Wednesday, December 14, 2016

Leap seconds clever but stupid.

For a variety of reasons the Earth isn't always perfect about making it around it's access in the expected amount of time. The implemented answer to this is Leap seconds. Periodically we add a second to our time keeping systems. Since 1970 we've added 26, and we're slated to add the next at the end of the year. I think that this system is stupid for a variety of reasons. (also let's just state off the bat that all numbers in this post will be approximate)

The first thing is the question of why adjust. Why do we need astronomical noon to be perfect noon in part of London? Not all of London mind you, just part of it. At a latitude of 51 degrees 30 minutes, a second's worth of the earth's rotation is only .179 miles. London is over 600 square miles, which is equivalent to circle with diameter 27.6 miles. which at that latitude would take 154 seconds to rotate through. At the current rate of leap seconds it would take over 200 years for the perfect moment of noon to make it all the way from one side of London to another! And it's not even perfect noon since the sun is always slightly to the south. And with s system that takes so long to pay off London might be growing faster than the need for leap seconds to keep noon in London. Will it matter when we've got colonies all over the solar system where in the sky the sun is at noon in London?

Another big problem with this is the effort it takes to actually implement this for all our time keeping systems. Human's don't notice that big a change but computers sure do. So in all our computer systems we keep having to code in and fix weird edge cases like adding a second. Adding this leap second is hard and it's buggy. A stupid amount of human effort goes into pulling this trick off. And probably more effort goes into fixing the things that break when it fails. And this time Google's solution is real time to not implement the extra second but to slowly stretch the seconds on other side.  Hopefully nothing high precision will be using googles clocks that day. Plus there is the question about what they do going forward. Normally things keep track of all the time unit seconds since the beginning of 1970, and have a table to look up when there have been extra seconds, but if google computers don't ever live that extra second then how are they eventually going to take care of it. Are the all the computers just eventually going to register an error of a second and skip ahead? The effort that is involved just doesn't seem worth it.

This also has the gross effect of eliminating all other units of time. If the span between 11:59:30 and 12:00:30 is a minute, then how long is a minute? It depends on which one. If it's one of the ones that has had a second added then it's 61 seconds. And so on for larger units. This already impacted years with leap years, and moths weren't regular anyway, but now everything above a second is not just a calendar indicator instead of an actual unit. And because of weird implementations like google's, a second isn't even really that any more.

One potential solution for this is to do it in time zones. Right now to tell you your local time. your computer has to look up the time zone and modify the time based on that and then look up the leap second chart and modify the time based on that. Why modify the time twice? Why not just make leap seconds or any other minor adjustments for local pride part of the time zone?

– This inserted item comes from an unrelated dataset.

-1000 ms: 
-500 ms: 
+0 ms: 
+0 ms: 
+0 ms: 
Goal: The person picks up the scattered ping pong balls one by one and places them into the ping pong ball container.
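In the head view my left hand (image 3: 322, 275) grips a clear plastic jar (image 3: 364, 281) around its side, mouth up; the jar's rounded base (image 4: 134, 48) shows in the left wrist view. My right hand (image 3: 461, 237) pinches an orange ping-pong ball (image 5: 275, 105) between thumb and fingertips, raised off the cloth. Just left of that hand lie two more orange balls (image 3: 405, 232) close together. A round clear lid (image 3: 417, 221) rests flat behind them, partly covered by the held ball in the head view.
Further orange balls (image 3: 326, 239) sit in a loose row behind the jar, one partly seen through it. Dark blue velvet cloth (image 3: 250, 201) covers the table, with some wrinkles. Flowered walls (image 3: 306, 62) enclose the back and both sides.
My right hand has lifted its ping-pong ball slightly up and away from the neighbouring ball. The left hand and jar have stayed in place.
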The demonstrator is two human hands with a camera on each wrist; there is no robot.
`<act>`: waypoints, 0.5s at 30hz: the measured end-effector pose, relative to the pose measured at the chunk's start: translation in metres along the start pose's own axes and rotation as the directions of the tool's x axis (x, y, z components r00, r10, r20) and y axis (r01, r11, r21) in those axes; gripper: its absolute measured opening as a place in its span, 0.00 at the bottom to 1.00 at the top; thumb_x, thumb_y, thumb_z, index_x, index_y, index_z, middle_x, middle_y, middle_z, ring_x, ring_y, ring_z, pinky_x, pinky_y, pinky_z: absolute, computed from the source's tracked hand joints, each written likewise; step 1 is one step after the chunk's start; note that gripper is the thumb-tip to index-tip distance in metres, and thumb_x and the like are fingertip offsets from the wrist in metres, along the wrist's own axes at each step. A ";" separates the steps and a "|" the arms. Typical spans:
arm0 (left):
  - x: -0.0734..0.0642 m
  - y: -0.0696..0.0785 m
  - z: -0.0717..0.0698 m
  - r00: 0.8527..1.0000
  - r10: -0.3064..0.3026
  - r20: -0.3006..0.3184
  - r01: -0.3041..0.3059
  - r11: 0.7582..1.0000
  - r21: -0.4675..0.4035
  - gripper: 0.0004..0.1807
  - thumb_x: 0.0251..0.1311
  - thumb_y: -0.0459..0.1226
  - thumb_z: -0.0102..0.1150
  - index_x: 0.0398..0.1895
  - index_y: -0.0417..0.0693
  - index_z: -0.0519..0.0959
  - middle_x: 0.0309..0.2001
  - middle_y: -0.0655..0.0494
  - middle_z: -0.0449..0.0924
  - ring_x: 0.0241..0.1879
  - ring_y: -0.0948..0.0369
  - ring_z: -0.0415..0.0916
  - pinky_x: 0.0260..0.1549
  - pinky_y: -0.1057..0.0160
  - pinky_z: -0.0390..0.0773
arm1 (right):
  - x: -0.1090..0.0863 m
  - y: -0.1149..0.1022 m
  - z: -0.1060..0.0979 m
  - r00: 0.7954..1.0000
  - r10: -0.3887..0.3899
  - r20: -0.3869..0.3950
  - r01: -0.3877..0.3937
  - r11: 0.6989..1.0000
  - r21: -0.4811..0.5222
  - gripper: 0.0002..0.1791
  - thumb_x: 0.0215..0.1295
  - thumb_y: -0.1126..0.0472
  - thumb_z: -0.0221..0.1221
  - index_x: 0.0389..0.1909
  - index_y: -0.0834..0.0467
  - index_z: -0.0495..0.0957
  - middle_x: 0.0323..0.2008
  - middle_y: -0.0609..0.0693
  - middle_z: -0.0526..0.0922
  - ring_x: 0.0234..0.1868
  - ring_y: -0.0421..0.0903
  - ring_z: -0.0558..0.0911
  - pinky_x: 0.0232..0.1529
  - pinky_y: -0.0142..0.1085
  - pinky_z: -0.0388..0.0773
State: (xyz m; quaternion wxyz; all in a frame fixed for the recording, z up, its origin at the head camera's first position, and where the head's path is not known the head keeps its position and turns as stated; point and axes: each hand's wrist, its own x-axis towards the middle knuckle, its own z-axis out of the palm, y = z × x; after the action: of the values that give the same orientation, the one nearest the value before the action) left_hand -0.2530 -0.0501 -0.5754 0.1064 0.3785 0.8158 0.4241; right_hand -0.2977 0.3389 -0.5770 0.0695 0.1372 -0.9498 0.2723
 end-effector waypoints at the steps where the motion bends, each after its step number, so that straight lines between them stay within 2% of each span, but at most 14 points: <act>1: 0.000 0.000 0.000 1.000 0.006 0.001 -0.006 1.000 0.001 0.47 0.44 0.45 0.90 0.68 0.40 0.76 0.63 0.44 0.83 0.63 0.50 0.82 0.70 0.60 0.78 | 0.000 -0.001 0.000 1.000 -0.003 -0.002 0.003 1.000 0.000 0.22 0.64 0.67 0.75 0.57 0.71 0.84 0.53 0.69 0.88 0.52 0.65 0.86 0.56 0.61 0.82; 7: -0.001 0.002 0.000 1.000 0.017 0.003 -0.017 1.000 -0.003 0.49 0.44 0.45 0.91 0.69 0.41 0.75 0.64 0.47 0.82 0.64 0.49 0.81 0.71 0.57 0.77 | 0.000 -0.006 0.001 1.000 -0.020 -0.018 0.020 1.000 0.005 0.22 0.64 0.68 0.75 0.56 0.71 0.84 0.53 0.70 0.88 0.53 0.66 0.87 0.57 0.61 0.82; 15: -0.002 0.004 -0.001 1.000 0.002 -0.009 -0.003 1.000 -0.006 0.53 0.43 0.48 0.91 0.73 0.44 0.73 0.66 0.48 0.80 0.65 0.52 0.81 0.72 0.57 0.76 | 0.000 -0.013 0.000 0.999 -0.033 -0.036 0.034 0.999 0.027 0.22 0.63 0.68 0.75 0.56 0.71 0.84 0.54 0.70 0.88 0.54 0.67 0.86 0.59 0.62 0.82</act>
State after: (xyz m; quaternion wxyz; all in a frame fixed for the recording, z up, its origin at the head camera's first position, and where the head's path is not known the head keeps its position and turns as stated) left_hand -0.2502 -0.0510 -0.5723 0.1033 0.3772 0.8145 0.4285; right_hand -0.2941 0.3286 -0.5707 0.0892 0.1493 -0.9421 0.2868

That way locale's that want noon to be special can finally have it that way, and then they can keep it that way for as long as they desire.

But what we're really going to eventually drive at is global / universal time. The inefficiency of having so much space/stuff dedicated to one person is eventually going to falter and we'll end of with round the clock people trading off space/stuff throughout the day. Not to mention globalization which increasingly creates communities in many time zones that all are on one schedule. All the effort that has gone into local time, and keeps going into maintaining local time is eventually going to be set aside. And then we'll look at the legacy of the leap second look up table and ditch it. Hopefully by then it won't be so late that making that change in and of itself won't be a major headache of an undertaking.